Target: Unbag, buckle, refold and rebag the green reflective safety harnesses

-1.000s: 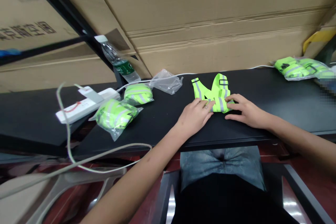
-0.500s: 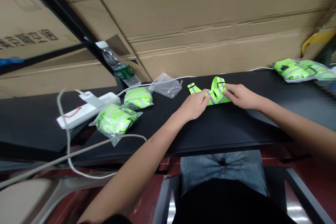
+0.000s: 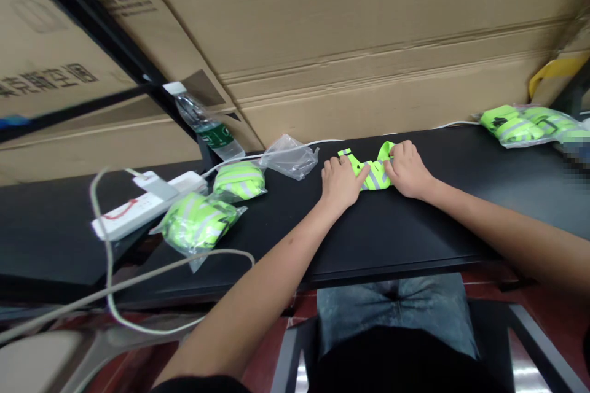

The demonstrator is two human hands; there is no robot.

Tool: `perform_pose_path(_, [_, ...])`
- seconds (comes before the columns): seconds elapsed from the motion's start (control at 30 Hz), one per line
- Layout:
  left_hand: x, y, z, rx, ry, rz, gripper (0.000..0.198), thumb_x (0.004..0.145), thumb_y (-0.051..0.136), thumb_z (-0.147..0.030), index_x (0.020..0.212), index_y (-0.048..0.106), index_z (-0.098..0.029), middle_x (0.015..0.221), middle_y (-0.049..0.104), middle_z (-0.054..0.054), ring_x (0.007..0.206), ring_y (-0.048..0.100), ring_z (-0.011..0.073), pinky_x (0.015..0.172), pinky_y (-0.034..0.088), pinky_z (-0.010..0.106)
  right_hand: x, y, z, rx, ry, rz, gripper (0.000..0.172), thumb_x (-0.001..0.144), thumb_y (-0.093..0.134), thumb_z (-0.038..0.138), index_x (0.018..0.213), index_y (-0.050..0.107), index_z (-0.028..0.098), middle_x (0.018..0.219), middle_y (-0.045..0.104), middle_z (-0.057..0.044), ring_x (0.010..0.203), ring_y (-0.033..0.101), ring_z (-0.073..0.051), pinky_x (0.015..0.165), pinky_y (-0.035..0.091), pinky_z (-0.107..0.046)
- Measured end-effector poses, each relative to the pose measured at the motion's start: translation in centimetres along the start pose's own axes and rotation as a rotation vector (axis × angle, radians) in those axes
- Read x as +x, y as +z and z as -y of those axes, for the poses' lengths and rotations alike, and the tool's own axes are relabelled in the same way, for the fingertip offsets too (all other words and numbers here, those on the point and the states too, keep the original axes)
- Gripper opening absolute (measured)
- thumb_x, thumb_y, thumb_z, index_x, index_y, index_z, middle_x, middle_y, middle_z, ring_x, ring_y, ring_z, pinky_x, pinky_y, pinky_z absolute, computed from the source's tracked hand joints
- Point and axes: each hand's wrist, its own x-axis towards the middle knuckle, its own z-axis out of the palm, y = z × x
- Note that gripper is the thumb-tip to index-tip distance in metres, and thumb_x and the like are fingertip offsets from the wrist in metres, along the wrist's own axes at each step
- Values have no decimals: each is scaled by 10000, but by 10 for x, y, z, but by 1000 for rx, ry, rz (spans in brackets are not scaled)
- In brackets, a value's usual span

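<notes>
A neon-yellow reflective strap vest (image 3: 371, 173) lies folded small on the black table (image 3: 391, 233), near its far edge. My left hand (image 3: 340, 182) presses on the vest's left end with fingers curled over it. My right hand (image 3: 406, 169) grips the right end, fingers wrapped around the fabric. Most of the vest is hidden under the two hands. An empty clear plastic bag (image 3: 289, 158) lies just left of my left hand.
Two bagged neon vests (image 3: 199, 221) (image 3: 239, 180) lie to the left, beside a white power strip (image 3: 138, 207) with a loose cable (image 3: 138, 276). A water bottle (image 3: 205, 123) leans behind them. More bagged vests (image 3: 530, 124) sit far right. Cardboard boxes (image 3: 350, 43) stand behind the table.
The vest has been folded from a spread shape into a compact bundle. Both hands moved away from me toward the boxes and closed in on it.
</notes>
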Motion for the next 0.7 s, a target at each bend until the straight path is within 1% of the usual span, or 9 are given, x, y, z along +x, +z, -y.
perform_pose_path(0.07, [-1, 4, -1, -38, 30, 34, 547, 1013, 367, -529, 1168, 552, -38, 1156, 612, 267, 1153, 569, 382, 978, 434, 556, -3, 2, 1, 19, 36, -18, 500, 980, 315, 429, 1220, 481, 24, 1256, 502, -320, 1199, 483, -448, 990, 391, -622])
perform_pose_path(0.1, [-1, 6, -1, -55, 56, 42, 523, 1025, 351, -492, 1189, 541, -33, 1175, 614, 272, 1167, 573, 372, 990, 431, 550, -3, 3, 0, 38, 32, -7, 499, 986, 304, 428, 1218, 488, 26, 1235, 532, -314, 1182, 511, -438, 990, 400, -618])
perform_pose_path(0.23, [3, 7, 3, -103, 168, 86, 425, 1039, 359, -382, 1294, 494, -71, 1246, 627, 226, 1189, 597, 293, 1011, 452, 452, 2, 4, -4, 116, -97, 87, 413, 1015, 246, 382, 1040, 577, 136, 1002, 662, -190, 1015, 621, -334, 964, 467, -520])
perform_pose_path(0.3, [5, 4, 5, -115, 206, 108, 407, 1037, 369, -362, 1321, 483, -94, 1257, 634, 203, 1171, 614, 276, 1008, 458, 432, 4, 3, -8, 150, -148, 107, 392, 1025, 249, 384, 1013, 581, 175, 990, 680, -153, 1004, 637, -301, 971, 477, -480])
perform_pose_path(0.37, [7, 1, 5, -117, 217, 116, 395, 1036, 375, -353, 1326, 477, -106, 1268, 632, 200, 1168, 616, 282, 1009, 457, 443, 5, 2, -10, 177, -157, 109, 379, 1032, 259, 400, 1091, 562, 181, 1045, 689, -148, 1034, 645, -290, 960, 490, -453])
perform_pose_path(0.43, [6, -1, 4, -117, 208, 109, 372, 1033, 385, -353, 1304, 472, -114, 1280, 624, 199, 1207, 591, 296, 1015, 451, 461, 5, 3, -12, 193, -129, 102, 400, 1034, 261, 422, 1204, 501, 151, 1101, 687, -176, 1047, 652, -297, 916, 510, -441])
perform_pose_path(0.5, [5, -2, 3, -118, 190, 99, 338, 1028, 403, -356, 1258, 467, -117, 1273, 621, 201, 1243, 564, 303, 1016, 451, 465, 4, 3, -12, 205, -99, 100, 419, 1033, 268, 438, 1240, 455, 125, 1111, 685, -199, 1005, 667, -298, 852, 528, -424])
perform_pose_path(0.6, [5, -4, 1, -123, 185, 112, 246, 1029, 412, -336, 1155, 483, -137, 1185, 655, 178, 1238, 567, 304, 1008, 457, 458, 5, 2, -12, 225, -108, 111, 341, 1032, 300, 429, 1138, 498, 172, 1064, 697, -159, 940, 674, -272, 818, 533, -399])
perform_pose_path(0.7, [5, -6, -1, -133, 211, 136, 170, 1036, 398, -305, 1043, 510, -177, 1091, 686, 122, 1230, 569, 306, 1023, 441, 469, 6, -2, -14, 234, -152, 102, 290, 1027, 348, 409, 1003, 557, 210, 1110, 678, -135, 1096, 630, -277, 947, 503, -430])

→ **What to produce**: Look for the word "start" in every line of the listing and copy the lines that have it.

→ **Output of the exercise**:
- seconds (comes before the columns): seconds elapsed from the motion's start (control at 30 Hz), one per line
- Measured end-effector poses, each relative to the pose measured at the motion's start: translation in centimetres along the start pose's own axes and rotation as a rotation vector (axis × angle, radians) in those axes

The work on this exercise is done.